2. What’s on offer from the existing supplier
Ask for a detailed proposal from the supplier of exactly what their deal is for your practice to migrate to its current platform. What are the costs, is any ‘special offer’ time limited and what are the implications if you choose not to take up the offer? Does any new agreement tie you in for a fixed term or is the new software being offered to you as a subscription service?
3. What your firm needs from any new IT software
Understand what your practice really wants an IT system to deliver: all or a combination of case management, practice management and accounts software? Don’t assume your existing supplier knows better than you what’s right for your firm. There’s little point paying for great functionality that won’t be used.
4. Which other suppliers offer a migration path from your existing system
Research other suppliers on the market and find out more about those with a good track record of migrating from your current system to theirs. With many years of historical accumulated data, live matters and finance records, it’s inconceivable to accept a situation where data must be re-entered manually in exchange for successful migration.
This area can be a minefield for firms, and not every supplier is equally co-operative once they have resigned themselves to losing a customer. Our briefing note – ‘Is your legal data being held to ransom?’ – provides helpful guidance on the subject of migrating to a new system.
You are entitled to ask any supplier to demonstrate its software to you, and to feel reassured by their responses to the questions you ask about their solution and your requirements.

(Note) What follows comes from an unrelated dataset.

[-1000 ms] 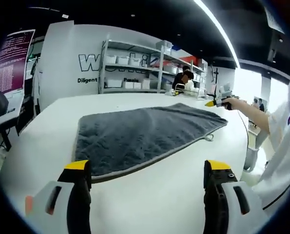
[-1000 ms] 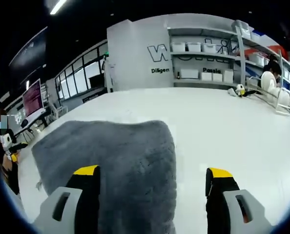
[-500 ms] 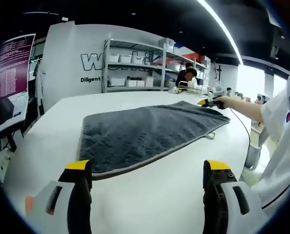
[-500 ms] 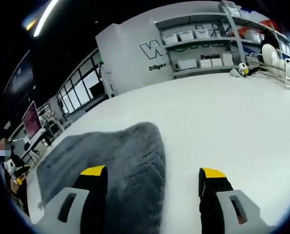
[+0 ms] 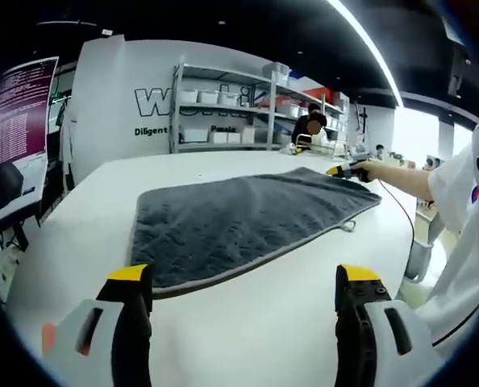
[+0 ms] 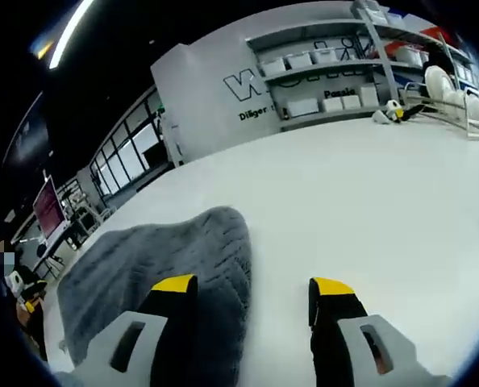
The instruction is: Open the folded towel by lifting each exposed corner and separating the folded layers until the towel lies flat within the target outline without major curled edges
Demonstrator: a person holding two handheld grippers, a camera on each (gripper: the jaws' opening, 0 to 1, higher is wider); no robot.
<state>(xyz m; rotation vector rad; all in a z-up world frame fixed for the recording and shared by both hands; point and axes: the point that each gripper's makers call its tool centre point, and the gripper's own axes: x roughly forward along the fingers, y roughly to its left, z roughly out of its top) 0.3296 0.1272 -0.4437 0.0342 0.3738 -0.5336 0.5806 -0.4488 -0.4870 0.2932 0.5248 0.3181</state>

5. What will the customer experience be like
There are broadly two types of software supplier and your experience of being their customer is likely to be different if the developer is independent or backed by external finance.
Independently owned businesses tend to be smaller. The people investing are working in the business and their success is inexorably connected to the satisfaction of their clients. The service culture tends to be more human-to-human.
Capital-backed developers are motivated more by scale (and the economies that result). It suits their model for each customer to be alike and the style may be more corporate and less personal.
6. Whether you can believe what a software company is telling you
Look for external factual indicators. How long have they been in the market and how successful are they adding new customers and keeping existing ones? Is there a steady stream of credible case studies and testimonials collected over time? What independent awards or accreditations exist to support claims about the quality of product and service.
Adopt a pro-active attitude to the relationship with your supplier. With a responsibility to manage risk, ask about the state of existing software and current/future compliance. If you’re unsure about the questions to ask or fearful of understanding the responses, seek advice from legal IT experts. Their input may help your law firm improve its performance in an increasingly digital sector.